The first half of the movie is beautifully done. The scenes of an empty and desolate New York are breathtaking. The production design is brilliant. There are details spread throughout that more fully tell the tale of a past that is only briefly touched on in flashback. Spread among the junked cars and overgrown foliage are quarantine signs, posters, banners, and a thousand other little touches describing a society that suddenly crashed. Smith's performance is top notch, portraying a man who, though ever hopeful that he can find a cure, is on the edge of losing his sanity in his isolation. It's very cool, very quiet, and the scares, when they come, are very effective.
Things begin to get a little sketchy when the vampires really show up in earnest. One of the problems is not a story issue, but one of technology. These movie monsters are not complicated. They don't fly, mutate, grow to enormous size or sport tails, wings or horns. So, in my mind, there was absolutely no need to make them computer generated. All this achieves is to make them look slightly fake, and therefore less scary. This is kind of minor point, but it really bugged me.

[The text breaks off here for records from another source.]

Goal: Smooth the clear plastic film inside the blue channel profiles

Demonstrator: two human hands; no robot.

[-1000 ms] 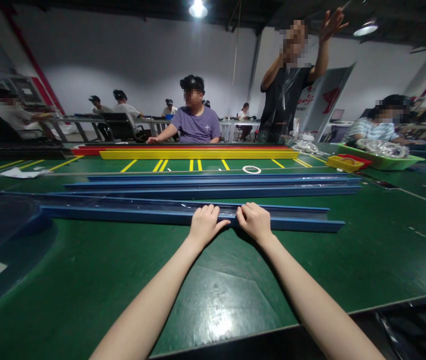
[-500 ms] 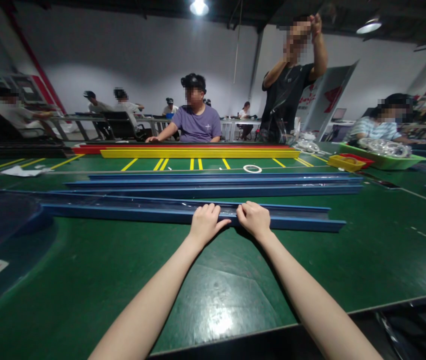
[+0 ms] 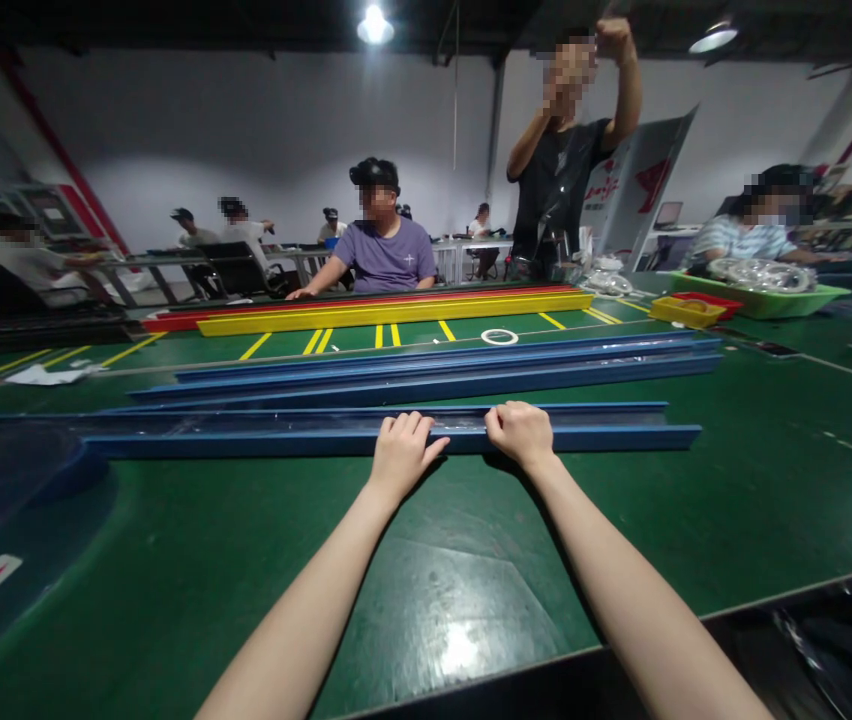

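Observation:
A long blue channel rail (image 3: 591,430) lies across the green table (image 3: 733,500) in front of me. My left hand (image 3: 401,452) curls its fingers over the rail's near wall, thumb out to the right. My right hand (image 3: 522,435) grips the same wall a short way to the right, fingers folded over the top edge. Clear film lines the inside of the rail.
More blue rails (image 3: 426,375) lie just behind, then a yellow rail (image 3: 396,312) and a red one. A white ring (image 3: 500,337) sits mid-table. Green tray (image 3: 763,298) and yellow bin (image 3: 685,310) at far right. Several people sit or stand beyond the table.
My hands have spread a little apart along the rail, and the view has tilted slightly. The standing person's raised hand has come down toward the head.

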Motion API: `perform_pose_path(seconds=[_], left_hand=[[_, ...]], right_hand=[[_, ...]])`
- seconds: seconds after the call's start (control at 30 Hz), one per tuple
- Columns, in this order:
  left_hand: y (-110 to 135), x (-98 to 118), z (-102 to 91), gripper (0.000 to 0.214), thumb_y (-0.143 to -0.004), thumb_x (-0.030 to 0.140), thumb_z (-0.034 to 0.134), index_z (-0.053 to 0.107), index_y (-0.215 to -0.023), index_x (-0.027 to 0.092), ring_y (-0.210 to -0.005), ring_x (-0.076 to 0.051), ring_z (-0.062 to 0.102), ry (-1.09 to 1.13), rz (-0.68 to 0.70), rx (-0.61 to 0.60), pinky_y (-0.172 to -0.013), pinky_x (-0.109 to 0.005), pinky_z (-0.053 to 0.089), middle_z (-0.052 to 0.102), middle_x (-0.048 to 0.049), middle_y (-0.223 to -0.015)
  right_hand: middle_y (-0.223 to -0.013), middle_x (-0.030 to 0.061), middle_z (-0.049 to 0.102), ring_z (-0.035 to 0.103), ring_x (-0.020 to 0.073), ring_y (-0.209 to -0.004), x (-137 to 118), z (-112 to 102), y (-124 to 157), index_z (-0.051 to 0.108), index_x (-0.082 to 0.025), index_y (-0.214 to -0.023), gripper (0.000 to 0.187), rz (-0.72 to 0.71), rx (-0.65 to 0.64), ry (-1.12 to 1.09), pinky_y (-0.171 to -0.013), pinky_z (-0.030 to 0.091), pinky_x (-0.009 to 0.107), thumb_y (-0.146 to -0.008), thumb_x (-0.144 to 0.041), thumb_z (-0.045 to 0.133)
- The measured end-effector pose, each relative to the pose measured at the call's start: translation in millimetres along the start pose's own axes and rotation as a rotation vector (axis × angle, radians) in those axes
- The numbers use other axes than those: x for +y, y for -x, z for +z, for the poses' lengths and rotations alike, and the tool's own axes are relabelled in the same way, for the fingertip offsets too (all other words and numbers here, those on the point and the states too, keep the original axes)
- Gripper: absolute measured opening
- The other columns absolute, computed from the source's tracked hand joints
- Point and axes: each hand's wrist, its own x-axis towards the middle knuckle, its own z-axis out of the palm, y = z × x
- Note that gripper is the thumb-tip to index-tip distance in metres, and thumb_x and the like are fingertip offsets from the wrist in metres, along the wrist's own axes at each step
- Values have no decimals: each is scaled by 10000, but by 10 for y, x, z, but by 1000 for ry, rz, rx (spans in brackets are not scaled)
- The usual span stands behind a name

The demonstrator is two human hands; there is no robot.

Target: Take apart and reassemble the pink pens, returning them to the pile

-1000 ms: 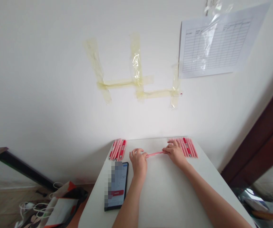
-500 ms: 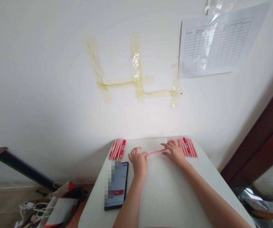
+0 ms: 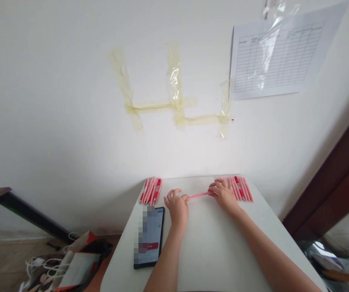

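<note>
A pink pen (image 3: 198,195) stretches sideways between my two hands above the white table (image 3: 213,243). My left hand (image 3: 178,206) pinches its left end between thumb and forefinger, the other fingers raised. At its right end, my right hand (image 3: 223,195) has closed thumb and fingers on it. Just beyond the right hand lies a row of pink and red pens (image 3: 243,189), partly covered by the fingers. Another group of pink and red pens (image 3: 150,191) rests at the table's back left corner, left of my left hand.
A phone (image 3: 150,239) with a lit screen lies on the table beside my left forearm. The white wall (image 3: 71,121) stands behind the table, with yellowed tape and a taped paper sheet (image 3: 274,61). Bags (image 3: 77,263) sit on the floor at the left.
My right hand's fingers have closed onto the right end of the pink pen; before, thumb and forefinger were apart. The left hand keeps its pinch in nearly the same place.
</note>
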Motion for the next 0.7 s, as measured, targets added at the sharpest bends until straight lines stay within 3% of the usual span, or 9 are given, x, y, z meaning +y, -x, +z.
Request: perform_pose_path(seconds=[0.17,0.33,0.53,0.7], left_hand=[[-13,-38,62,200,-858,195,619,796,-821,279,-1288,-317,462,-10,9,58,-1159,-655,287,631,-76,-1219],[-24,-46,80,178,-835,186,647,797,-810,278,-1277,-309,476,7,9,70,-1157,-646,302,634,-78,-1217],[-18,-13,29,177,-845,206,643,801,-830,284,-1284,-309,458,32,-6,34,-1156,-608,301,617,-75,-1235],[-15,7,-2,178,-845,197,654,802,-830,296,-1286,-305,459,24,-20,31,-1160,-603,309,624,-70,-1238]], right_hand=[[-1083,58,710,514,312,-1275,21,-13,12,667,-270,-1006,106,11,-6,-19,-1181,135,708,-939,-235,592],[-1141,73,701,515,313,-1273,24,-18,28,658,-299,-1205,253,5,-5,-22,-1192,99,712,-972,-346,569],[-1138,56,699,517,310,-1245,30,-30,19,709,-277,-941,172,-13,-30,2,-1172,127,732,-983,-280,542],[-1128,47,700,518,294,-1245,41,-20,6,672,-267,-964,78,-18,-41,-16,-1179,183,696,-957,-273,595]])
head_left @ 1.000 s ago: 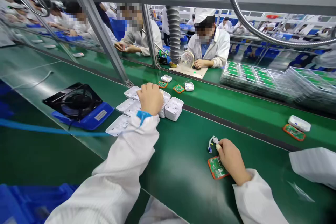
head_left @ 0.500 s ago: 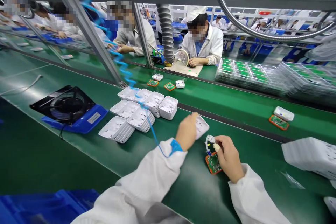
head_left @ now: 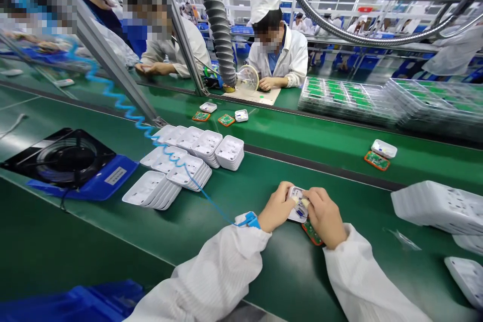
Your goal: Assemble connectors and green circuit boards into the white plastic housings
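Observation:
My left hand (head_left: 276,207) and my right hand (head_left: 324,215) meet over a white plastic housing (head_left: 296,205) on the green bench. The left hand grips the housing's left side. The right hand's fingers pinch a small wired part with a blue end into the housing. A green circuit board with an orange rim (head_left: 312,232) lies under my right hand, mostly hidden. A blue coiled wrist strap (head_left: 247,219) runs from my left cuff up to the left.
Stacks of white housings (head_left: 188,158) stand to the left, a black fan on a blue base (head_left: 68,161) further left. White trays (head_left: 439,206) lie at right. A conveyor carries a housing and board (head_left: 379,153). People in white coats (head_left: 277,55) work opposite.
My left hand took a white housing from the stacks and brought it right to my right hand. The right hand lifted the wired part off the board into the housing.

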Motion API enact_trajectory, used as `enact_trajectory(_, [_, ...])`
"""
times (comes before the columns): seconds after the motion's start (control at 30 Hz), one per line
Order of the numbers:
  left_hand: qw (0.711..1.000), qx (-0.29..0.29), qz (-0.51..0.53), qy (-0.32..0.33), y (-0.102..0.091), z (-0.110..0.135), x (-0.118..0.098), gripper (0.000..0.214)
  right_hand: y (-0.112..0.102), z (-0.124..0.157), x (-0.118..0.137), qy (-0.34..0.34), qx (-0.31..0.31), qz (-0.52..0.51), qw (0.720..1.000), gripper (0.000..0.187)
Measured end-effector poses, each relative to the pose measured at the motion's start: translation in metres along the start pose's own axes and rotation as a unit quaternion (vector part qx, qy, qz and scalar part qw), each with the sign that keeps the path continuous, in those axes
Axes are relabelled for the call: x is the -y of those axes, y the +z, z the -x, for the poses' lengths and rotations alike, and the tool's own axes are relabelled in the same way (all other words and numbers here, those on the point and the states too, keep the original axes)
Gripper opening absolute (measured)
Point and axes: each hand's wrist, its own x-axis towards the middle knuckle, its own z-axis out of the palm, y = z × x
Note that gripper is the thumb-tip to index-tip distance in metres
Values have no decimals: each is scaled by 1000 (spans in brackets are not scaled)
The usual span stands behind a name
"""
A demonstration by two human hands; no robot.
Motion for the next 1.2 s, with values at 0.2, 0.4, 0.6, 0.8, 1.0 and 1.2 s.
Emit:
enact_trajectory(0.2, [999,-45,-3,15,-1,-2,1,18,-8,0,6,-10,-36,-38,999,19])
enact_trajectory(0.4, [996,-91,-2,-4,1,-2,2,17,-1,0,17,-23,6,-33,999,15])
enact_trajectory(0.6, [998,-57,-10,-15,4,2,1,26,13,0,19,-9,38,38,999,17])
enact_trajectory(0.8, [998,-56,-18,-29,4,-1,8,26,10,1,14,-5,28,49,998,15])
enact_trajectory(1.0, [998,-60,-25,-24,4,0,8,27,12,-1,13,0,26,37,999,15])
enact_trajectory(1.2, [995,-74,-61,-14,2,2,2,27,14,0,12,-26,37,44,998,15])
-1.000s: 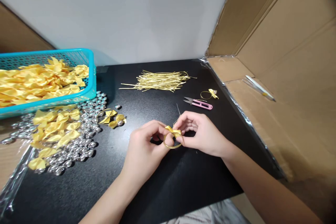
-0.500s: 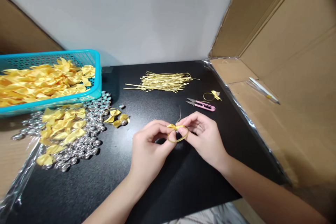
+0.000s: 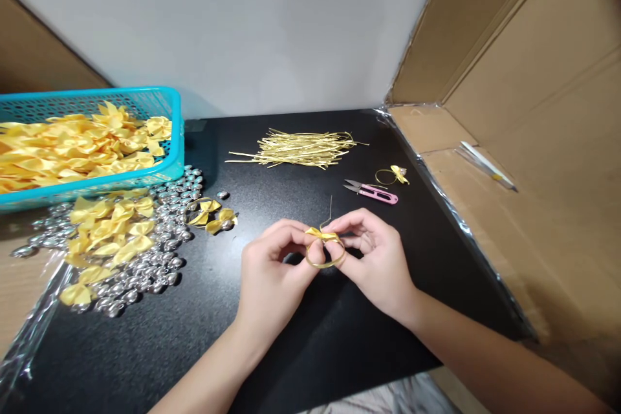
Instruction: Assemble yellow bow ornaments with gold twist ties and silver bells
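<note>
Over the middle of the black table (image 3: 301, 349), both my hands pinch one small piece: a yellow ribbon bow (image 3: 321, 233) on a gold wire loop (image 3: 324, 263). My left hand (image 3: 272, 278) grips it from the left with thumb and forefinger closed. From the right, my right hand (image 3: 376, 259) pinches the bow's knot, where a thin wire end (image 3: 330, 207) sticks up.
A turquoise basket (image 3: 145, 176) of yellow bows stands at the far left, with silver beads (image 3: 160, 265) and loose bows (image 3: 109, 233) in front. A bundle of gold wires (image 3: 301, 149), pink snips (image 3: 373, 192) and a finished bow loop (image 3: 392, 175) lie further back. A cardboard box (image 3: 524, 162) borders the right.
The bow and loop stay pinched between both hands, which have shifted slightly; the loop has tilted a little. The view moved a bit.
</note>
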The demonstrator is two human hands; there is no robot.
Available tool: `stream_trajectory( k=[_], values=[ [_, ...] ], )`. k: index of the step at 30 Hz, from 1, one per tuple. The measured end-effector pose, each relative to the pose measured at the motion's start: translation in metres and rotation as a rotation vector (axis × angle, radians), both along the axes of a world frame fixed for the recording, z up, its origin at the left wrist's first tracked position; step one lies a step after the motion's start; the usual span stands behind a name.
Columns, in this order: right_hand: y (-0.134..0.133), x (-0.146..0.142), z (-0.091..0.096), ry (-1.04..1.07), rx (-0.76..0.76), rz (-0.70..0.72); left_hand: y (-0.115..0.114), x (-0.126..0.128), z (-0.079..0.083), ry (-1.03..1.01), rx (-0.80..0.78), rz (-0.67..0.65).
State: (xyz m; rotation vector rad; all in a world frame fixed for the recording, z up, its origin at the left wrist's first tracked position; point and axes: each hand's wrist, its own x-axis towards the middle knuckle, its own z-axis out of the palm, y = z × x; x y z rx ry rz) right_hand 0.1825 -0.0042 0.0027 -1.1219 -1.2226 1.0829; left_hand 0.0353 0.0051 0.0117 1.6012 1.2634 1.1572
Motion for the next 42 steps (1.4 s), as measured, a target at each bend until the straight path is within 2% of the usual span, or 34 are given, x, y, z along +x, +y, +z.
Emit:
stream_trajectory(
  k=[6, 10, 13, 15, 24, 30, 36, 42],
  values=[
    [0.001, 0.003, 0.000, -0.145, 0.107, 0.050, 0.001, 0.000, 0.002, -0.015, -0.030, -0.024],
    [0.004, 0.006, 0.001, -0.320, 0.316, 0.037, 0.001, -0.001, 0.003, -0.023, -0.031, -0.035],
    [0.005, 0.008, 0.001, -0.499, 0.493, -0.044, 0.002, -0.002, 0.003, -0.015, -0.019, -0.032],
    [0.006, 0.010, 0.002, -0.594, 0.553, -0.088, 0.002, -0.002, 0.002, -0.008, -0.003, -0.033],
    [0.008, 0.011, 0.001, -0.739, 0.623, -0.135, 0.002, -0.005, 0.002, 0.018, 0.032, -0.053],
    [0.008, 0.010, 0.000, -0.762, 0.676, -0.197, 0.002, -0.003, 0.002, -0.001, 0.038, -0.056],
    [0.006, 0.009, 0.001, -0.766, 0.624, -0.183, 0.002, -0.003, 0.001, 0.001, 0.039, -0.066],
    [0.007, 0.011, 0.000, -0.806, 0.685, -0.191, 0.002, -0.004, 0.003, 0.008, -0.001, -0.074]
  ],
)
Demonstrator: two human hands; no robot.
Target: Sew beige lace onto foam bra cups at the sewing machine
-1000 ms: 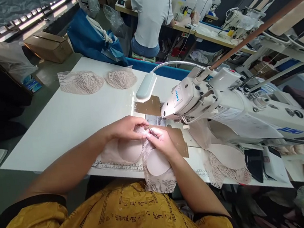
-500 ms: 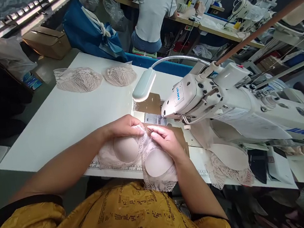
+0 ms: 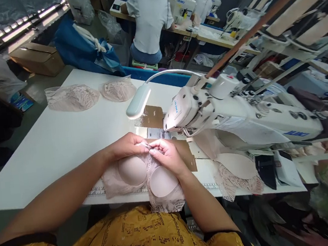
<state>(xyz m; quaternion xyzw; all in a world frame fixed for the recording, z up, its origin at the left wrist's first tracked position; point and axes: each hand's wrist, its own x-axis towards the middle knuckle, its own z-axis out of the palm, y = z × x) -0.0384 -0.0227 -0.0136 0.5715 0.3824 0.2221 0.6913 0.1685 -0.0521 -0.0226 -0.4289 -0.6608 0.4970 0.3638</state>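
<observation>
A pale pink lace bra (image 3: 163,181) with two smooth moulded cups lies over the table's front edge, close to my body. My left hand (image 3: 128,147) is closed, pinching the lace at the top between the cups. Against it, at the same spot, my right hand (image 3: 167,156) is closed with its fingertips together. Something slim and grey shows at the right fingertips; its kind is too small to make out. The hands nearly touch, just in front of the needle area of a white sewing machine (image 3: 186,108). Fingers partly cover the pinched lace.
A lamp (image 3: 138,102) on a bendy neck hangs over the white table (image 3: 51,147). Lace cups (image 3: 72,98) lie at the back left. Another lace piece with a cup (image 3: 238,166) rests to the right. A ruler strip (image 3: 96,192) runs along the front edge. A co-worker (image 3: 149,20) sits beyond.
The view has shifted, so the scene sits further left. My fingertips have drawn closer together at the lace between the cups, and a grey glint now shows there.
</observation>
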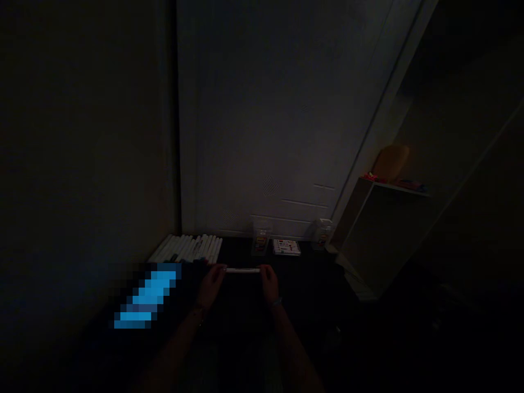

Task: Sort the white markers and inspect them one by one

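A white marker pen (243,270) is stretched level between my two hands above a dark tabletop. My left hand (212,282) pinches its left end, and my right hand (269,283) pinches its right end. To the left, beyond my left hand, several white marker pens (192,248) lie side by side in a row. Behind the held pen stands a clear pouch or case (261,240) with a coloured label. Beside it lies a flat pack of markers (286,247) with a printed front. The dim light hides fine detail on the fingers.
A lit blue screen (149,295), pixelated, lies left of my left arm. Another clear container (322,234) stands at the back right. A pale panel (266,136) rises behind the table. At right is a box-like cabinet (376,234) with an orange rounded object (392,162) on top.
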`<state>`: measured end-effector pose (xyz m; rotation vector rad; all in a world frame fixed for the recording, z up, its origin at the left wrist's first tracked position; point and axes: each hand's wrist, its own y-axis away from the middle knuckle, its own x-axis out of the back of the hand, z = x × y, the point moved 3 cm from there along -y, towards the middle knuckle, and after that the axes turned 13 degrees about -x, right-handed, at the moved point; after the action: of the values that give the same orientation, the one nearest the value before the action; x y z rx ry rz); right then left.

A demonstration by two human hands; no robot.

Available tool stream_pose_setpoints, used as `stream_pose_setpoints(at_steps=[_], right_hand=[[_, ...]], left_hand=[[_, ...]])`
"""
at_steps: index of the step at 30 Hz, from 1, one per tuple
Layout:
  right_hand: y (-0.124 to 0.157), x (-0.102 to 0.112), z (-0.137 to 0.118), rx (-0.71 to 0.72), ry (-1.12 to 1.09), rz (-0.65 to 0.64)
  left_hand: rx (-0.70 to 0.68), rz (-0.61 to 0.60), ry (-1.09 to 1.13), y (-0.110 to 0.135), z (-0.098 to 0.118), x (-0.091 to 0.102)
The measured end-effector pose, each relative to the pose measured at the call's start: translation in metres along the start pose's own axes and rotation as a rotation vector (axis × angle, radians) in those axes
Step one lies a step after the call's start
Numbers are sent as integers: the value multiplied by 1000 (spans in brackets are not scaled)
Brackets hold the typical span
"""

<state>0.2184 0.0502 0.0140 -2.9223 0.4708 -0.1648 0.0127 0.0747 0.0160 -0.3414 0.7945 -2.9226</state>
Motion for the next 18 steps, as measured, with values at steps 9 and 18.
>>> stream_pose_setpoints(at_steps=[9,18], right_hand=[[-2,-2,3,-26,-61,-6],[-1,-1,5,-43,12,72]], left_hand=[[18,-38,15,-1,0,0],[26,-82,60,1,-1,-4]])
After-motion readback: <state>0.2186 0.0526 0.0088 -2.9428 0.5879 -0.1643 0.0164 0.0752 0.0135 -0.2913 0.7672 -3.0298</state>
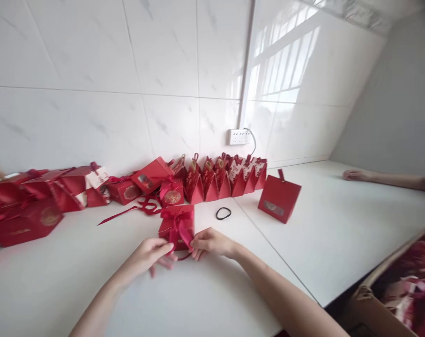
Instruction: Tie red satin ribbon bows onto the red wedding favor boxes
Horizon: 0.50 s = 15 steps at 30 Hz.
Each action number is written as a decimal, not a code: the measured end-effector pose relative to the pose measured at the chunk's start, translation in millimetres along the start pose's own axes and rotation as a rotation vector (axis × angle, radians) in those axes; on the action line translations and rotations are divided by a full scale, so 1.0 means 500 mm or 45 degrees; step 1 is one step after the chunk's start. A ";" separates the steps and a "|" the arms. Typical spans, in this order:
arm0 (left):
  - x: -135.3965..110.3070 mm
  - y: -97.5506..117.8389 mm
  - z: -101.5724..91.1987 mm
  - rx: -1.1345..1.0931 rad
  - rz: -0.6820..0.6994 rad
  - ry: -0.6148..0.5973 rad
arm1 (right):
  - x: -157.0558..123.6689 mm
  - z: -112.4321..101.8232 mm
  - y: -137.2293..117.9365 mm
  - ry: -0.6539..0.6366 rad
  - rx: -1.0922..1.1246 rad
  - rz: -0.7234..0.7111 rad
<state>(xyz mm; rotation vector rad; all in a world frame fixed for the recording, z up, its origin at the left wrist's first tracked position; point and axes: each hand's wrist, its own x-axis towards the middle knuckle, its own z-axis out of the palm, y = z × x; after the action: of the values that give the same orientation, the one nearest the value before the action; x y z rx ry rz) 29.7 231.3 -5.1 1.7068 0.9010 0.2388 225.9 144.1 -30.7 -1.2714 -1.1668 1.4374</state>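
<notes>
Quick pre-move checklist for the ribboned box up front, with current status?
1. Left hand on the ribbon bow: ok, pinching its left tail; some fingers blurred.
2. Right hand on the bow: ok, pinching its right tail.
3. Bow tightness on the red box: cannot tell.
4. Black band apart from both hands: ok, lying beyond the right hand.
5. Area just behind the box clear: not ok, loose red ribbon lies behind-left.
6. Other person's hand away: ok, far right.

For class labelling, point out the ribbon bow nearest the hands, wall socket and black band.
Ribbon bow (177, 219), head view: knot.
Wall socket (239, 136), head view: faceplate.
Black band (221, 219), head view: near edge.
</notes>
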 end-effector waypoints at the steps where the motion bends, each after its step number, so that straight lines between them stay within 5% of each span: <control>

Worse though, is that the vampires get seriously short-shrifted story-wise. In the book, "Legend" ultimately has more to do with adapting societies than with fighting scary monsters, and it seemed, for a little while, that the movie was going to follow suit. But then, true to form, the "big battle" erupted and everything went to hell in a hand basket. The tacked-on ending feels false, rushed, and completely unsatisfying.
This was kind of a red-letter weekend for me as I got to see two movies instead of my usual single outing. I mention this other film, not only because it's one of the best movies I've seen all year, but because it is also an adaptation, and one that gets the ending right. The ending stinks, but it's right. "No Country for Old Men" is harsh and brilliant and frustrating and beautiful.
The Coen brothers, echoing more of "Fargo" than of "Raising Arizona," have produced a masterpiece with incredible performances by Tommy Lee Jones, Josh Brolin, and Javier Bardem. I was completely blown away.
"I Am Legend" was never going to be a masterpiece, but the first half of the movie --really the first two-thirds -- hints at a much better movie than it ultimately delivers. This film may produce a legendary box office, as movie-goers, hungry for something new and epic, flock to the theaters, but as far as impact, I doubt you'll hear people singing this song even a year from now.
"I Am Legend" is rated PG-13 for violence and intense frights.